« L’art est ce qui aide à tirer de l‘inertie », ce titre donné par Henri Michaux à l’un de ses pochoirs en noir et blanc pourrait servir d’exergue à Inertia, la pièce de Kirsten Debrock. En route vers la galaxie du corps vieillissant, avec pour tout bagage un minimalisme saisissant, Kirsten Debrock crée un duo surprenant de véracité et d’humanisme. Une scénographie agrémentée de tulles compartimente le plateau avec légèreté, laissant évoluer ce percutant binôme d’interprètes. A elles deux, telles des caryatides, elles portent la problématique de ce vivant qui vieillit, qui se transforme de manière intime, parfois de palier infinitésimal en sillon profond. L’une reste en retrait de l’autre d’abord par ignorance de ces fragilités, par déni de ces dégénérescences minuscules que le corps agglutine à chaque pas, à chaque année parcourue, à chaque cheveu tombé. Puis, peu à peu, par similitude de vécu, dans la reconnaissance solidaire de ce chemin commun, leur mouvement conduit vers l’abandon. Une forme de sagesse et d’expérience à partager.
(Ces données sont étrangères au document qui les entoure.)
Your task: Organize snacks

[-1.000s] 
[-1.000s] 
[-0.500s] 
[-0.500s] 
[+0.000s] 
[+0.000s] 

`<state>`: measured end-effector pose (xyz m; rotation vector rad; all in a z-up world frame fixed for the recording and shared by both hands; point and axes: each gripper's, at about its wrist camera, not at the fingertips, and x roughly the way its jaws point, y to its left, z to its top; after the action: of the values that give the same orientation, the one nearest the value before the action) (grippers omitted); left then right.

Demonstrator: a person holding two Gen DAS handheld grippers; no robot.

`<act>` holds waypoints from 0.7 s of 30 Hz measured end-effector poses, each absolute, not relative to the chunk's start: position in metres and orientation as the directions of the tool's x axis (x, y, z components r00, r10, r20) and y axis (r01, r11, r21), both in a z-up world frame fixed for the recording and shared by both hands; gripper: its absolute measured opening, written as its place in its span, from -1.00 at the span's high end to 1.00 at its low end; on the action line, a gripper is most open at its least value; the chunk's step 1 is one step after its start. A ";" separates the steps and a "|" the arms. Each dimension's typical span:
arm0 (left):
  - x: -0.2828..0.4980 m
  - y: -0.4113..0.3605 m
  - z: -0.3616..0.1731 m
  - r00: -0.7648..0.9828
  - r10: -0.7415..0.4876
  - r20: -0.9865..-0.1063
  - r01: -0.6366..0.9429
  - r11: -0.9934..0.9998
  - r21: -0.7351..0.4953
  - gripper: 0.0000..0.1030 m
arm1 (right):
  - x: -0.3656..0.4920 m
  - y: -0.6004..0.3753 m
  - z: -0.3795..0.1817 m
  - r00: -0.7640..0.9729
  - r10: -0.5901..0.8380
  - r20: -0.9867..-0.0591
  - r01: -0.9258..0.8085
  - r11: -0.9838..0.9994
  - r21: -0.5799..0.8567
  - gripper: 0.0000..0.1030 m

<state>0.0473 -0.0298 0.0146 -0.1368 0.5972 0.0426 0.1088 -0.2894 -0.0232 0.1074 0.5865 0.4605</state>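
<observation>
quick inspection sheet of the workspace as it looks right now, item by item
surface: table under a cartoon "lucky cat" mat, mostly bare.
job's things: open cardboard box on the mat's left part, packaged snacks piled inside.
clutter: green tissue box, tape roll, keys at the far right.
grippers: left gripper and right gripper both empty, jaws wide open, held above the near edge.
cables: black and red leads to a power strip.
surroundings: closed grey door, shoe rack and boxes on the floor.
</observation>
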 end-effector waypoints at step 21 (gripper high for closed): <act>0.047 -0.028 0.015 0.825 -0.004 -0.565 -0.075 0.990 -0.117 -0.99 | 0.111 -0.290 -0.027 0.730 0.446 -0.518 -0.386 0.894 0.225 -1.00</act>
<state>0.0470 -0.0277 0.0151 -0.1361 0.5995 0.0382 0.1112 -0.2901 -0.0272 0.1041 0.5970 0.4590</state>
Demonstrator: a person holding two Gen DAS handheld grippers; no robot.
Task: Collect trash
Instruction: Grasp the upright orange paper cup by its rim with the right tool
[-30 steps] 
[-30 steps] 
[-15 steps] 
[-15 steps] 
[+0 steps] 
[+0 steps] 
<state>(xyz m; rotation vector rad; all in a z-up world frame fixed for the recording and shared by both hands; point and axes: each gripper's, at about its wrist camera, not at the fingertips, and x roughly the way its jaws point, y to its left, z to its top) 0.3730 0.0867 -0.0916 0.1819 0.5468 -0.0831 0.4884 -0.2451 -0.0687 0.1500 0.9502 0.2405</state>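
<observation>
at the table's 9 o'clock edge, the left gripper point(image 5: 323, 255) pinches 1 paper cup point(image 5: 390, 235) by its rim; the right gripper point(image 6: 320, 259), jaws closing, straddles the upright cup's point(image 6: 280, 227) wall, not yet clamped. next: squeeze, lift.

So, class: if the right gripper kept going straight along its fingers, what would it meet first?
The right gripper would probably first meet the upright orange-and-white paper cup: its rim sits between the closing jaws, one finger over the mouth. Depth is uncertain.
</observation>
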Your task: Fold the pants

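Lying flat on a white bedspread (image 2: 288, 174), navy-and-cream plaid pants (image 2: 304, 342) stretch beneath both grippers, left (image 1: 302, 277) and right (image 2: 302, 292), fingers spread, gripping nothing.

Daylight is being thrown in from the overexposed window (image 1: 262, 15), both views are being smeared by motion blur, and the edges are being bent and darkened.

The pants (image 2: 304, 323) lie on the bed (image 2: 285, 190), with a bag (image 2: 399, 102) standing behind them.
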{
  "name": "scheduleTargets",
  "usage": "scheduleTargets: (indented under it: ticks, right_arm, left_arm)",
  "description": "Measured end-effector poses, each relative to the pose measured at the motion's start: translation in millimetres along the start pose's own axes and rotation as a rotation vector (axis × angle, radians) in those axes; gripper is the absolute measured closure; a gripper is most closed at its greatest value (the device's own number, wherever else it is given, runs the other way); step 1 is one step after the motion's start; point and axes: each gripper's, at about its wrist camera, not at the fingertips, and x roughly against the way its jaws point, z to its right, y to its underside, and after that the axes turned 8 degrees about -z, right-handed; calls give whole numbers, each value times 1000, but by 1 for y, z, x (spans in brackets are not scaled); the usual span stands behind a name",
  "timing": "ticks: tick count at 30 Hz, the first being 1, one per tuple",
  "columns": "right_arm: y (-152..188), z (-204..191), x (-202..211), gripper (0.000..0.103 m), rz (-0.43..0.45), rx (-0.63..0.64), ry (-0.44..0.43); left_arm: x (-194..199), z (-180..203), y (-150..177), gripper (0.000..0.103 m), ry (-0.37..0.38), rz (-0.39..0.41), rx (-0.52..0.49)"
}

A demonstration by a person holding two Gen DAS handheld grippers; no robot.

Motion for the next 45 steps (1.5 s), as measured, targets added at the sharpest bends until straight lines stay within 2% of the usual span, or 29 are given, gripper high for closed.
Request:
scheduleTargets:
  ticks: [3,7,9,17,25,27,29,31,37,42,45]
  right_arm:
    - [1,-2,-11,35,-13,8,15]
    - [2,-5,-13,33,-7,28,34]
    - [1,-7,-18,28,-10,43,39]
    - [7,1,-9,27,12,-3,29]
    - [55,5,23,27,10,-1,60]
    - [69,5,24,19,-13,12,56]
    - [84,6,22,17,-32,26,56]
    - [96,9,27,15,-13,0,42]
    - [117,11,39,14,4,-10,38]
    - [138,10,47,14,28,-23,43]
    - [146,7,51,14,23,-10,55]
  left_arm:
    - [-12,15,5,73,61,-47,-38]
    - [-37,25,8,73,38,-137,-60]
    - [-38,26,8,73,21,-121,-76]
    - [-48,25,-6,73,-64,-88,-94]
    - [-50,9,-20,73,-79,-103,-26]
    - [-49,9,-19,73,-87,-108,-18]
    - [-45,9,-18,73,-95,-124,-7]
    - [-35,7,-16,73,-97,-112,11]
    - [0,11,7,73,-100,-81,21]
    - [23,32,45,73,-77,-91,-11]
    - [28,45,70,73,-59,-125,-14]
Chorégraphe d’origine américano belge, Kirsten Debrock fut d’abord formée aux Pays-Bas puis a intégré le Nederland Dans Theater. Implantée en France depuis vingt ans, elle fonde sa compagnie KD Danse, soutenue par la région Languedoc Roussillon et le département de l’Hérault. Elle est aujourd’hui artiste associée à la Cigalière de Sérignan où nombre de ses pièces ont été montrées. Elle est aussi artiste en résidence dans la Résidanse départementale de l’Aude.